▶ **WORK REQUIRED**
Output the full listing again without altering anything.

▶ **COLLECTED MATERIAL**
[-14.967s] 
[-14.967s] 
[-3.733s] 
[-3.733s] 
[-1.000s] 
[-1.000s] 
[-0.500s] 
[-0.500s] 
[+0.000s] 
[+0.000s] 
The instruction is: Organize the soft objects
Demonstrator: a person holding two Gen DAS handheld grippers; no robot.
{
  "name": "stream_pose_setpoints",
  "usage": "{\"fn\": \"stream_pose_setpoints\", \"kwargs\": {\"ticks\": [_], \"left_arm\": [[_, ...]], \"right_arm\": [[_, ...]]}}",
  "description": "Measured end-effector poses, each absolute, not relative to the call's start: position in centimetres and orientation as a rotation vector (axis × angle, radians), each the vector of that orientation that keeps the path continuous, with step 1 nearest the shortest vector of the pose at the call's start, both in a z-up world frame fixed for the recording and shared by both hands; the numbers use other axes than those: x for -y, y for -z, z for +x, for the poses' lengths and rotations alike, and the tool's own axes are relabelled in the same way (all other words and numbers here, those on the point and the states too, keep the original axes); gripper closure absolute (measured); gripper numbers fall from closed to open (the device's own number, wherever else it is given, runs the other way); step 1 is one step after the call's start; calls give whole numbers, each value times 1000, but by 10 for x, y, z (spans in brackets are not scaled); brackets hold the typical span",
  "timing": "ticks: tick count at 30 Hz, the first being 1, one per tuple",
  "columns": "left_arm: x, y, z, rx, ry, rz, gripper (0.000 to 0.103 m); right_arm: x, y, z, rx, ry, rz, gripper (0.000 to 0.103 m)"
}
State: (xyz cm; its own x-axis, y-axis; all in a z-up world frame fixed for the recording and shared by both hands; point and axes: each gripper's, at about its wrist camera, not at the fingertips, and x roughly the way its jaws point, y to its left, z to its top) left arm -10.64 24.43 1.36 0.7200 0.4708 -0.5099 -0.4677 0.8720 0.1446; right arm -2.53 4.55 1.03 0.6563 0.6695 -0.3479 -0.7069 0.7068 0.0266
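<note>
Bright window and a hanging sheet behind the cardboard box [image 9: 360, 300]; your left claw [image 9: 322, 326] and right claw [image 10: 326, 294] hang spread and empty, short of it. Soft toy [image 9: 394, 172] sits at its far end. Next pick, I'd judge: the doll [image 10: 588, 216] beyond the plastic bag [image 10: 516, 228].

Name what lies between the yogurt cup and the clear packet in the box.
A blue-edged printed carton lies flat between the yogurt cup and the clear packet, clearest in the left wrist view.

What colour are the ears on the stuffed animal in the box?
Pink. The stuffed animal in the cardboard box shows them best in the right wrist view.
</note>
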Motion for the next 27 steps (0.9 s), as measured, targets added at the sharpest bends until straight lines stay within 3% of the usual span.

▶ **FINAL ANSWER**
[-14.967s] 
[-14.967s] 
[-3.733s] 
[-3.733s] 
[-1.000s] 
[-1.000s] 
[-0.500s] 
[-0.500s] 
[+0.000s] 
[+0.000s] 
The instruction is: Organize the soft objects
Demonstrator: a person holding two Gen DAS handheld grippers; no robot.
{
  "name": "stream_pose_setpoints",
  "usage": "{\"fn\": \"stream_pose_setpoints\", \"kwargs\": {\"ticks\": [_], \"left_arm\": [[_, ...]], \"right_arm\": [[_, ...]]}}",
  "description": "Measured end-effector poses, each absolute, not relative to the call's start: position in centimetres and orientation as a rotation vector (axis × angle, radians), each the vector of that orientation that keeps the path continuous, with step 1 nearest the shortest vector of the pose at the call's start, both in a z-up world frame fixed for the recording and shared by both hands; the numbers use other axes than those: x for -y, y for -z, z for +x, for the poses' lengths and rotations alike, and the tool's own axes are relabelled in the same way (all other words and numbers here, those on the point and the states too, keep the original axes); gripper closure absolute (measured); gripper numbers fall from closed to open (the device's own number, wherever else it is given, runs the other way); step 1 is one step after the call's start; calls give whole numbers, each value times 1000, but by 10 for x, y, z (spans in brackets are not scaled); brackets hold the typical span",
  "timing": "ticks: tick count at 30 Hz, the first being 1, one per tuple",
  "columns": "left_arm: x, y, z, rx, ry, rz, gripper (0.000 to 0.103 m); right_arm: x, y, z, rx, ry, rz, gripper (0.000 to 0.103 m)"
}
State: (xyz cm; its own x-axis, y-axis; all in a z-up world frame fixed for the recording and shared by both hands; point and axes: each gripper's, at about its wrist camera, not at the fingertips, and x roughly the way its jaws point, y to its left, z to its top) left arm -10.64 24.43 1.36 0.7200 0.4708 -0.5099 -0.4677 0.8720 0.1446; right arm -2.53 4.55 1.03 0.6563 0.6695 -0.3479 -0.7069 0.7068 0.0266
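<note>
Bright window and a hanging sheet behind the cardboard box [image 9: 360, 300]; your left claw [image 9: 322, 326] and right claw [image 10: 326, 294] hang spread and empty, short of it. Soft toy [image 9: 394, 172] sits at its far end. Next pick, I'd judge: the doll [image 10: 588, 216] beyond the plastic bag [image 10: 516, 228].

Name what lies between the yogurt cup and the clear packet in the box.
A blue-edged printed carton lies flat between the yogurt cup and the clear packet, clearest in the left wrist view.

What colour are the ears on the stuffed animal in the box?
Pink. The stuffed animal in the cardboard box shows them best in the right wrist view.
</note>
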Motion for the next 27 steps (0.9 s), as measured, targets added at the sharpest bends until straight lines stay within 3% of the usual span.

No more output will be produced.